Offer obtained a two-month tourist visa and got a ticket to Los Angeles. He packed a backpack with two chef coats and one pair of chef pants — a sufficient uniform supply for a line cook job, he thought. “I didn’t really need them because cooks in America come in wearing jeans and a T-shirt,” Offer laughed.
More importantly, Offer wrote down the names of prominent French restaurants in the area, determined to be hired at one of them after he arrived.
He secured employment with Monsieur Marcel, a gourmet market with a French bistro, and started helping with catering jobs. He was paid weekly, in cash, and stayed at a nearby hostel.
He worked diligently before going back to France at the end of his two months.

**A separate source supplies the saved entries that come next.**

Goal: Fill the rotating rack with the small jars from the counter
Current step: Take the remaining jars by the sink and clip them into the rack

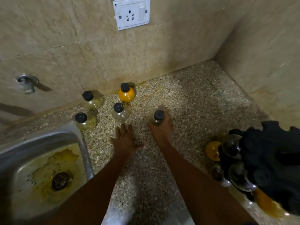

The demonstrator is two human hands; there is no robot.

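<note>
Gripping a small round jar [157, 118] around its belly, the right hand [159, 129] curls its fingers about the glass on the speckled worktop [194, 101]; the left hand [125, 140] lies flat, holding nothing. Four more jars stand near the wall, one orange-filled [126, 93]. The rack [267, 163] stands at right. Glass looks light, smooth, breakable; the belly or black cap offers purchase.

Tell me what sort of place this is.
Most likely a home kitchen corner: a steel sink, a speckled stone counter with small jars, and a tiled wall with a socket.
</note>
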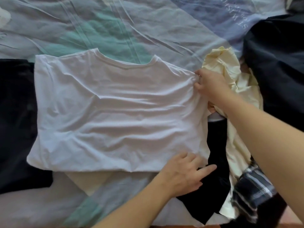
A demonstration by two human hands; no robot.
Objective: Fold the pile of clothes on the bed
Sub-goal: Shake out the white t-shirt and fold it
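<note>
A white T-shirt [115, 111] lies spread flat on the bed, collar toward the far side, its left sleeve folded in. My right hand [209, 84] pinches the shirt's right shoulder edge. My left hand [184, 175] rests with relaxed fingers on the shirt's lower right hem corner and on a black garment [217, 145] beside it. A crumpled pale yellow garment [230, 76] lies to the right, partly under my right arm.
A dark folded garment [16, 125] lies left of the shirt. A big black cloth [279, 66] fills the right side. A plaid fabric [253, 191] sits at lower right. The patterned bedsheet [98, 27] stretches beyond the shirt.
</note>
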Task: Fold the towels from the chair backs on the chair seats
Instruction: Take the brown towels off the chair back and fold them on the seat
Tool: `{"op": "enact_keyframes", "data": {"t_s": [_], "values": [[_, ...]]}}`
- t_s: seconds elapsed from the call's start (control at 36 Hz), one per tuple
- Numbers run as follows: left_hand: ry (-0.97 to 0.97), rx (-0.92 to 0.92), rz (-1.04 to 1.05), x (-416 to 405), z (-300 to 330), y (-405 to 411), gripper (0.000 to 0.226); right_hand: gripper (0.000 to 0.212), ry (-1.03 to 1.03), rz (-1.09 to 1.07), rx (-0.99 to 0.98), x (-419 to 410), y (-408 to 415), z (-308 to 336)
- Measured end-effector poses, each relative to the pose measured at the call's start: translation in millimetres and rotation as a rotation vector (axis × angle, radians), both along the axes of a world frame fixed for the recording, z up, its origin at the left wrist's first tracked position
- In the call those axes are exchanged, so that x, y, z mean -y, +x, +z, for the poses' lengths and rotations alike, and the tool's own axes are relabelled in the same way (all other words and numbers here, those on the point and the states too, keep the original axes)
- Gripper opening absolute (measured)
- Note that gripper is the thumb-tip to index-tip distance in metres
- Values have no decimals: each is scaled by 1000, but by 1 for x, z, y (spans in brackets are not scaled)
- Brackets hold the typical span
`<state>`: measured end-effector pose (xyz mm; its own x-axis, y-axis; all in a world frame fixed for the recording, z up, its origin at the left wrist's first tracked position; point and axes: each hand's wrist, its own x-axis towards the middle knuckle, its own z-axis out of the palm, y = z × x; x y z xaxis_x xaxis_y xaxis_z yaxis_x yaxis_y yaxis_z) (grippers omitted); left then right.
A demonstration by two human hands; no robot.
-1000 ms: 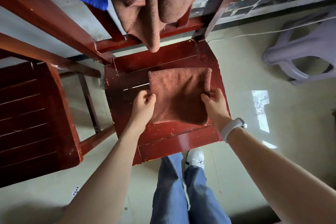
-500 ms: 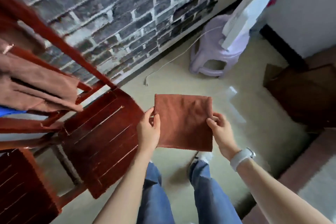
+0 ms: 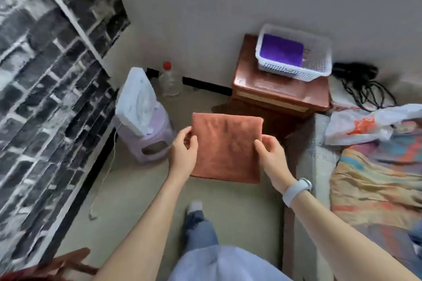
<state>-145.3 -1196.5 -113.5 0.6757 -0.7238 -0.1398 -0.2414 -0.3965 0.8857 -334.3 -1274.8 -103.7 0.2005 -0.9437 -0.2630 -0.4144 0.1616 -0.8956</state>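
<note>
A folded brown towel (image 3: 226, 146) hangs flat in the air in front of me, above the floor. My left hand (image 3: 183, 151) pinches its left edge, thumb on top. My right hand (image 3: 271, 155), with a white band on the wrist, pinches its right edge. Only a corner of a red wooden chair (image 3: 66, 262) shows at the bottom left. The chair seats, chair backs and other towels are out of view.
Ahead stands a wooden side table (image 3: 280, 91) bearing a white basket (image 3: 319, 59) with a purple cloth (image 3: 282, 50). A lilac stool (image 3: 153, 143) with a white fan, and a bottle (image 3: 169, 80), are left. A bed (image 3: 374, 178) lies right; brick wall left.
I lifted the folded towel off the chair seat and turned right with it. The chairs have swung out of view, and the side table with the basket has come into view.
</note>
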Motion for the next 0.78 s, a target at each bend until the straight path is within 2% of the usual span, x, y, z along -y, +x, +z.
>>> {"op": "enact_keyframes", "data": {"t_s": [0.22, 0.53, 0.78], "values": [[-84, 42, -171, 167, 19, -19, 27, 12, -74, -198, 70, 133, -34, 15], [-40, -64, -300, 414, 15, -21, 27, 11, -34, -354, 52, 355, -35, 14], [99, -159, -285, 509, -9, -46, 28, 13, 58, -415, -6, 445, -52, -7]]}}
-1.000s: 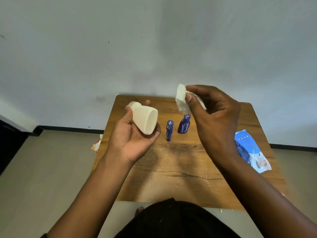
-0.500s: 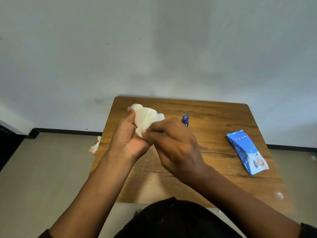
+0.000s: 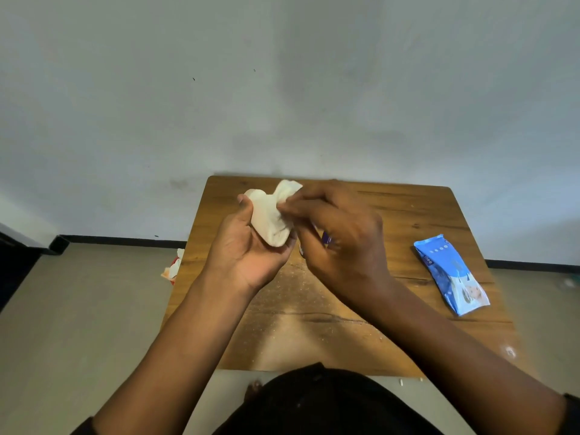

Offer obtained a renewed visa, this time for 90 days, and was back in the states a couple months later. Monsieur Marcel didn’t have a position for him any longer, but he was introduced to a restauranteur who promised a full-time position with a new French restaurant that was scheduled to open before his visa ran out.
In the interim, Offer cooked private dinners, though it didn’t pay enough to cover the cost of living. His rental car was draining his funds, and one day as he drove through Koreatown, a Chevy van at a car dealership caught his eye.
Between Offer’s French accent and the car dealer’s Korean one, he said they were able to come to an agreement. He drove off in the van, intending to use it for catering events.
The restaurant opening was continually pushed back, and Offer’s visa was almost up. He was also running low on money, and the hostel no longer had room for him.
“Hotels, no way, they were $200 a night. If I go to a hotel tomorrow, in a week I go back to France and my dream is over. Really over because then I have to work for at least one year to come back.”
So the van became his home. But then his visa expired.
Offer had to go back, but before he left, he took a meeting with Laurent Vrignaud, a French-born businessman who was building a restaurant in Orange County called Moulin, specializing in Parisian fresh-baked breads and handmade pastries.
It was 2014, and Vrignaud hired Offer to open the brand’s flagship location in Newport Beach.
Offer went back to France with an appointment at the French Embassy to apply for a J-1 Visa, which can be approved for those looking for study and work-related exchange programs approved by the Department of State Bureau of Educational and Cultural Affairs.
“I will be here for the opening,” Offer promised.
But because he had overstayed before, the embassy denied his request.
A family friend helped him redo his file and apply a second time. He returned for a second appointment three weeks later. This time the embassy gave him a different answer: “Enjoy your stay in America.”
Offer arrived a few days after the Moulin opening, but since they weren’t sure of his status, his position had been filled. He found a place as a pastry assistant at the restaurant and eventually became executive chef, helping to expand the brand to five locations over six years. One location was at South Coast Collection where he eyed a small, vacant restaurant space almost daily.
Offer contacted a Realtor, hoping to make the next part of his American dream come true.
“The thing is I came here seven years ago, to Costa Mesa, and I came to this center,” Offer said, referring to SoCo. “Nobody was here, and I thought the center was great, and I didn’t know why nobody was here. I have always liked it.”
Offer initially envisioned a burger spot, with meat ground in-house, but as he pieced things together the concept grew into the Butcher House, with a focus on dry-aged meats.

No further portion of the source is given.